Da un vertice europeo ingessato in attesa delle elezioni tedesche, Enrico Letta porta a casa più di quanto avrebbe potuto sperare. Il premier italiano ha ottenuto di concentrare l’attenzione dei Ventotto (da lunedì anche la Croazia entra nell’Unione) sul problema drammatico della disoccupazione giovanile. I capi di governo sono riusciti a rimpolpare i finanziamenti destinati al mercato del lavoro portandoli da sei a nove miliardi di euro. E la parte italiana di questa torta è uscita rimpinguata: dai quattro-cinquecento milioni inizialmente previsti, fino a un miliardo e mezzo, secondo le stime di Palazzo Chigi. Sono risultati che legittimano la soddisfazione del governo. E dimostrano come, quando si è credibili e coerenti in Europa, si può ottenere risultati senza dover “picchiare i pugni sul tavolo” come vorrebbe la destra italiana, che peraltro a Bruxelles i pugni non li ha mai mostrati e semmai ha preso una lunga e meritata serie di schiaffoni.
La battaglia di Letta per mettere la questione del lavoro al centro delle priorità europee nasce da una preoccupazione sacrosanta: “Consentire ai leader europei di parlare ai propri cittadini di problemi concreti e non di sigle che solo gli eurocrati sono in grado di decifrare”.
Purtroppo, però, non saranno le decisioni, pur favorevoli all’Italia, prese ieri dai capi di governo della Ue a risolvere gli enormi problemi strutturali che il nostro esecutivo si trova ad affrontare. I poteri di cui l’Europa dispone in materia sociale sono pochi. E i fondi che può mettere a bilancio sono ancora meno. Lo riconosce lo stesso comunicato finale dei leader: “gli stati membri devono avanzare con le riforme a livello nazionale, che è quello in cui si trova la maggior parte delle competenze relative al lavoro”.
La Direzione generale della Commissione europea che si occupa di lavoro ha 576 funzionari. Il ministero del lavoro tedesco ne ha novantamila. Questi sono i rapporti di forze. Fare della lotta alla disoccupazione una priorità europea può rendere più umano il volto di Bruxelles. Ma se non si danno all’Europa i mezzi per affrontare un compito di queste dimensioni, si rischia solo di trasformarla ancora una volta nel capro espiatorio di battaglie gi à perdute da altri.

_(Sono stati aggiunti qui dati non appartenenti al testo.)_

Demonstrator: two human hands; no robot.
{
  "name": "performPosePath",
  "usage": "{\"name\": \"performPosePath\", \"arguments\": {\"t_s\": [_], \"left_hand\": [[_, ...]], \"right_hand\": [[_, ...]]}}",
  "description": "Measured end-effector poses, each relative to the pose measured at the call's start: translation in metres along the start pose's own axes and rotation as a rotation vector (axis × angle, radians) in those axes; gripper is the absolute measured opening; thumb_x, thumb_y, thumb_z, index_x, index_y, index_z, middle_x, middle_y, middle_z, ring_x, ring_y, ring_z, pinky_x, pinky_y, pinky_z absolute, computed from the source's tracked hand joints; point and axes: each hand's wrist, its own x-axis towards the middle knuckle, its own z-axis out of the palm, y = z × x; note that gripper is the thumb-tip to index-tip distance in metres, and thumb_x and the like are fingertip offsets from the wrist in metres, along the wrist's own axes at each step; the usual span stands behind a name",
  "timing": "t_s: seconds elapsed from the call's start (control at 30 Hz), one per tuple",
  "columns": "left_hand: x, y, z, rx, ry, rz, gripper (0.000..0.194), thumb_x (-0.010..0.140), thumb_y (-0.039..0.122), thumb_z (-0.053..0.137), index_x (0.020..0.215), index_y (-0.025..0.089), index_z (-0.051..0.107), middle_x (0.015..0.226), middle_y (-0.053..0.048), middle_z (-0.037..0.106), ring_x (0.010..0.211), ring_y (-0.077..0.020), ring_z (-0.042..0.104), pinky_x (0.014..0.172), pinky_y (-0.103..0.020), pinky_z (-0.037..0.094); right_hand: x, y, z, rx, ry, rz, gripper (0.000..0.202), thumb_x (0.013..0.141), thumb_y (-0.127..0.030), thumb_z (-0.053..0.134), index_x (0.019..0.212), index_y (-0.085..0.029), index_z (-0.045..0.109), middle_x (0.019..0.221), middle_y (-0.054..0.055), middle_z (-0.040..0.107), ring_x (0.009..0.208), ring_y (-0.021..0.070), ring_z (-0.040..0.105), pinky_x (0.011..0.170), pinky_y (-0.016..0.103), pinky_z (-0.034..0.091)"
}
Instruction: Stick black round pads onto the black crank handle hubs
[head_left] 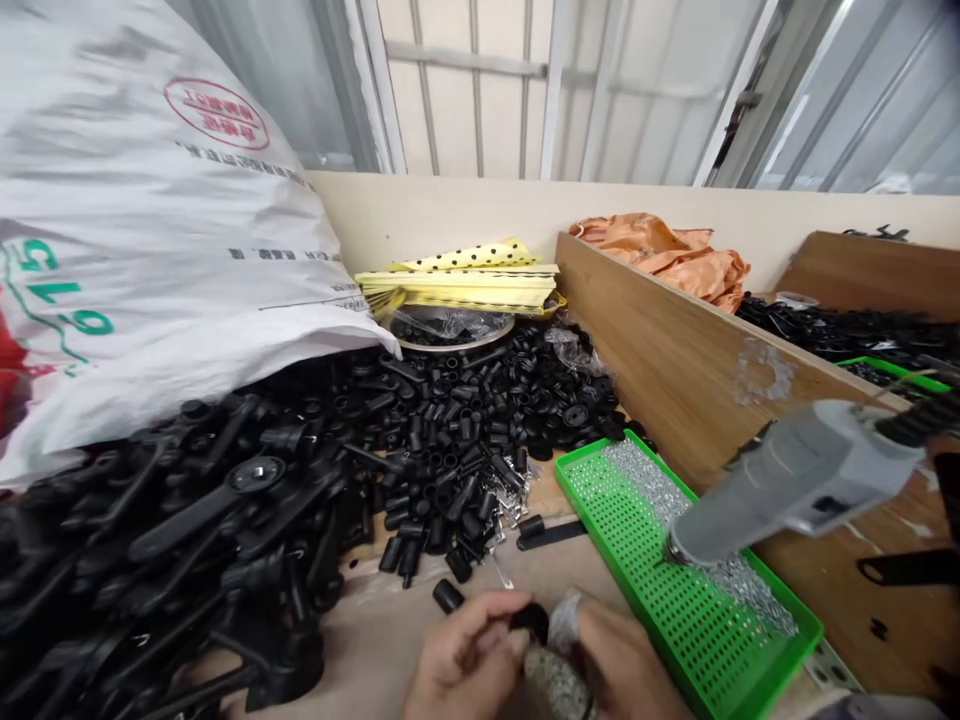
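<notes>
At the bottom centre, my left hand (472,655) pinches a small black round plastic part (529,622) between thumb and fingers. My right hand (619,655) is closed against the right side of that same part. Two of its fingertips carry coverings, one pale and shiny, the other speckled grey. My fingers hide much of the part. Just beyond my left hand lies a short black plastic tube (448,596). A flat black strip (551,535) and several small metal pins (510,500) lie farther out on the table.
Black tubes and caps (457,430) are heaped ahead, and larger black arms (225,540) pile up at left under a white sack (165,220). A green tray (637,530) holds small metal pieces. Over it leans a grey power tool (795,490), beside a wooden divider (675,340).
</notes>
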Motion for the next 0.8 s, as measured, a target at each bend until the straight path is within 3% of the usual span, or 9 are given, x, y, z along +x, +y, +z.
{"name": "performPosePath", "arguments": {"t_s": [0.1, 0.23, 0.37, 0.5, 0.63, 0.8], "left_hand": [[-0.003, 0.010, 0.005, -0.301, 0.049, -0.174, 0.026, 0.065, 0.031, 0.075, 0.084, 0.016, 0.067, 0.072, -0.004, 0.067, 0.061, -0.0160, 0.062, 0.057, -0.024, 0.048], [-0.006, 0.018, 0.013, -0.505, 0.000, -0.260, 0.025, 0.062, 0.026, 0.077, 0.082, 0.015, 0.065, 0.079, -0.006, 0.065, 0.059, -0.0137, 0.060, 0.052, -0.021, 0.045], [-0.010, 0.020, 0.019, -0.566, -0.022, -0.284, 0.025, 0.065, 0.021, 0.075, 0.086, 0.014, 0.064, 0.082, -0.006, 0.064, 0.061, -0.0130, 0.059, 0.052, -0.020, 0.045], [-0.012, 0.023, 0.023, -0.571, 0.011, -0.307, 0.026, 0.066, 0.020, 0.074, 0.090, 0.015, 0.066, 0.089, -0.006, 0.063, 0.063, -0.0121, 0.059, 0.055, -0.020, 0.047], [-0.013, 0.026, 0.026, -0.567, 0.007, -0.342, 0.027, 0.066, 0.017, 0.074, 0.092, 0.014, 0.068, 0.092, -0.007, 0.063, 0.064, -0.0117, 0.060, 0.054, -0.019, 0.047], [-0.017, 0.027, 0.028, -0.572, -0.046, -0.438, 0.031, 0.065, 0.017, 0.077, 0.095, 0.012, 0.069, 0.081, -0.006, 0.064, 0.065, -0.0127, 0.061, 0.056, -0.018, 0.048]], "right_hand": [[0.001, -0.006, -0.013, 0.132, 0.007, 0.075, 0.017, 0.070, -0.008, 0.044, 0.081, -0.020, 0.048, 0.074, 0.002, 0.058, 0.064, 0.0152, 0.057, 0.059, 0.022, 0.048], [0.000, -0.012, -0.015, 0.081, -0.026, -0.015, 0.040, 0.065, -0.003, 0.040, 0.100, -0.019, 0.049, 0.101, 0.008, 0.058, 0.090, 0.0197, 0.058, 0.078, 0.030, 0.050], [-0.001, -0.012, -0.008, -0.075, 0.041, -0.119, 0.040, 0.066, -0.002, 0.039, 0.103, -0.015, 0.050, 0.102, 0.013, 0.060, 0.094, 0.0238, 0.057, 0.079, 0.037, 0.051], [-0.002, -0.009, -0.004, -0.209, 0.131, -0.196, 0.043, 0.058, 0.001, 0.040, 0.095, -0.014, 0.055, 0.101, 0.015, 0.061, 0.093, 0.0271, 0.056, 0.076, 0.040, 0.051], [-0.001, -0.007, -0.004, -0.173, 0.118, -0.244, 0.036, 0.060, 0.003, 0.041, 0.088, -0.014, 0.057, 0.098, 0.013, 0.062, 0.087, 0.0243, 0.056, 0.074, 0.038, 0.050], [-0.002, -0.004, -0.012, -0.160, 0.091, -0.273, 0.037, 0.067, -0.001, 0.042, 0.100, -0.011, 0.056, 0.099, 0.015, 0.060, 0.087, 0.0254, 0.054, 0.073, 0.041, 0.047]]}}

E i mezzi, per ora, scarseggiano. I capi di governo hanno trascorso buona parte della prima giornata di lavoro a cercare di salvare dagli attacchi britannici un bilancio dell’Unione che è comunque ridicolmente inadeguato: meno dell’uno per cento del Pil europeo. Con simili fondi a disposizione, i nove miliardi stanziati per il lavoro rappresentano uno sforzo enorme per un risultato irrisorio.
Per questo, forse, i risultati più significativi di un vertice europeo che poteva decidere ben poco senza creare imbarazzi alla campagna elettorale di Angela Merkel, si possono leggere nella determinazione con cui Letta, Hollande e Rajoy sono riusciti a salvare il progetto dell’Unione bancaria dal fuoco di sbarramento tedesco. Dopo aver imposto a Berlino l’autorità di vigilanza unica affidata alla Bce, gli europei sono riusciti a superare le resistenze della Cancelliera e a mettere in piedi un meccanismo di risoluzione delle crisi bancarie che prevede anche l’intervento diretto del fondo salva-stati e che dovrebbe evitare ai contribuenti di ripianare le perdite accumulate dai banchieri.
Tra il 2008 e il 2011, gli stati europei hanno speso quasi un terzo dei loro bilanci per salvare le banche travolte dalla crisi finanziaria, innescando una recessione che ha portato all’emergenza lavoro. Se le decisioni prese ieri, grazie anche al contributo italiano, riusciranno a frenare un simile salasso in futuro, si sarà fatto di più per favorire la crescita e l’occupazione di quanto potranno mai fare i nove miliardi faticosamente raschiati nelle pieghe di un bilancio inadeguato alle ambizioni europee.